Naturalized Citizen versus Born Citizen in Canada

Naturalized Citizenship CanadaKiarash was born in Ottawa, Canada, in 1983. His parents were both international students from Iran. They completed their studies and left without applying for immigration. Kiarash was only four months old when his parents left Canada for good. Kiarash has never travelled to Canada and holds no Canadian documents besides his birth certificate. A friend of Kiarash recently told him he is a Canadian citizen. He wonders if this is true.

Many people around the world consider Canadian citizenship a privilege. One of the reasons that people immigrate to Canada is to become Canadian citizens. They leave their home country, language, relatives, and sometimes their culture and beliefs behind to pursue a new life, eventually becoming Canadian citizens.

People could become Canadians either by birth or through naturalization. The Canadian Citizenship Act calls for naturalization citizenship by way of a grant.

Who is a Canadian By BIRTH?

There are two ways that a person becomes a Canadian by birth. If someone is born in Canada, they automatically become Canadian citizens. The only exception is when one of the parents is a foreign country employee or diplomat, and the other is not a Canadian citizen or permanent resident of Canada.

The other option for citizenship by birth is for those born outside Canada, but at least one of their parents is a first-generation Canadian. You are a first-generation Canadian if you are born inside Canada or become a Canadian through naturalization.

Who is a Naturalized Citizen?

A naturalized citizen immigrates to Canada first and then, after a few years, applies and becomes a Canadian citizen. For example, according to the existing regulations, you may apply for citizenship if you are a landed immigrant and have spent at least 1,095 days in Canada in the past five years. The following steps usually involve submitting documents, taking a citizenship test, and eventually taking the Oath of Citizenship (or attending the Citizenship ceremony).

Children under 18 could become naturalized citizens when their parents become Canadians.

What are the Differences Between Naturalized and Born CITIZENS?

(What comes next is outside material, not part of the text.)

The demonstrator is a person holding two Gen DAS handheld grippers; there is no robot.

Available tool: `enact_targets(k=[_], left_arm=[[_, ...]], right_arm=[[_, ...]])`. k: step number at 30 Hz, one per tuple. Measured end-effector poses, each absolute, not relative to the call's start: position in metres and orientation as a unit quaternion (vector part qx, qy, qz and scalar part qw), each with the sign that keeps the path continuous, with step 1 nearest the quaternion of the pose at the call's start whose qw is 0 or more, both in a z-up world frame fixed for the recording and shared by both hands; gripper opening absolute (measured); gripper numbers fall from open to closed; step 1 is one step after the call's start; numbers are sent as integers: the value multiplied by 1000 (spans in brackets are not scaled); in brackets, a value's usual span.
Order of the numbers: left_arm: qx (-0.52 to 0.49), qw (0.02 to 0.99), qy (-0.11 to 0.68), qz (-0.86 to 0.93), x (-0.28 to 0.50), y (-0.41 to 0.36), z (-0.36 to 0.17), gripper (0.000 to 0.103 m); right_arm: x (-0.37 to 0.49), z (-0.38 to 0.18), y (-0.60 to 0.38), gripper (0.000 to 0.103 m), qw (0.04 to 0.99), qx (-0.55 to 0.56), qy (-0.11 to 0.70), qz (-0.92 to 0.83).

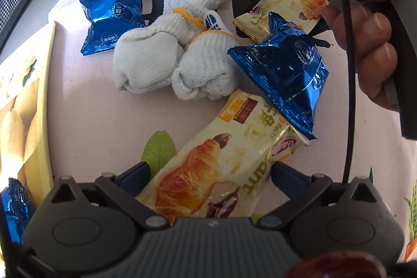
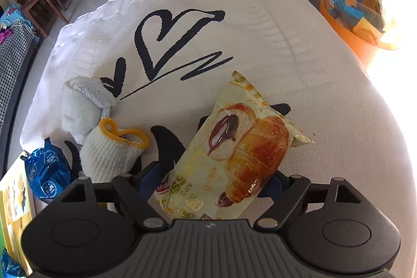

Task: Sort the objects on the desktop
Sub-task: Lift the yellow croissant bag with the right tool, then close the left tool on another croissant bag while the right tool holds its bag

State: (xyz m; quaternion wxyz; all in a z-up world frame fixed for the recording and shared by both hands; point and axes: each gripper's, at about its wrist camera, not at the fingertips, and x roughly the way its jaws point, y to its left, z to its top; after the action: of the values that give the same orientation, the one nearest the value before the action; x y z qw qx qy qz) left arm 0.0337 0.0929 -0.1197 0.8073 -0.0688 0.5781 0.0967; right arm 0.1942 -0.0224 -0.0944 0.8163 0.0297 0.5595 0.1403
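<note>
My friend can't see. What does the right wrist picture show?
The right gripper straddles a cream croissant snack packet lying on a white cloth with black heart scribbles. Rolled white knit gloves with yellow cuffs sit left, beside a shiny blue snack packet.

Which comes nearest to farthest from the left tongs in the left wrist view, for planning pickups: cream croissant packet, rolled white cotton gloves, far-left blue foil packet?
1. Cream croissant packet: between the left tongs.
2. Rolled white cotton gloves: centre, beyond it.
3. Blue foil packet: far left, behind the gloves.
</note>
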Motion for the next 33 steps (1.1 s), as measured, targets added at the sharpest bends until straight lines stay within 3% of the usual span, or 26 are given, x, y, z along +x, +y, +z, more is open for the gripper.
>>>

Federal and provincial laws and courts treat naturalized and born citizens equally. Both groups have similar responsibilities and privileges. Nobody in the country could treat such citizens differently. Nonetheless, there are specific differences that you need to keep in mind:

  • If a naturalized citizen has fraudulently obtained their permanent residency or citizenship, then immigration authorities may revoke their citizenship.
  • A naturalized citizen cannot hold a Canadian birth certificate.
  • Other countries may treat a naturalized citizen differently due to their place of birth, despite their Canadian citizenship.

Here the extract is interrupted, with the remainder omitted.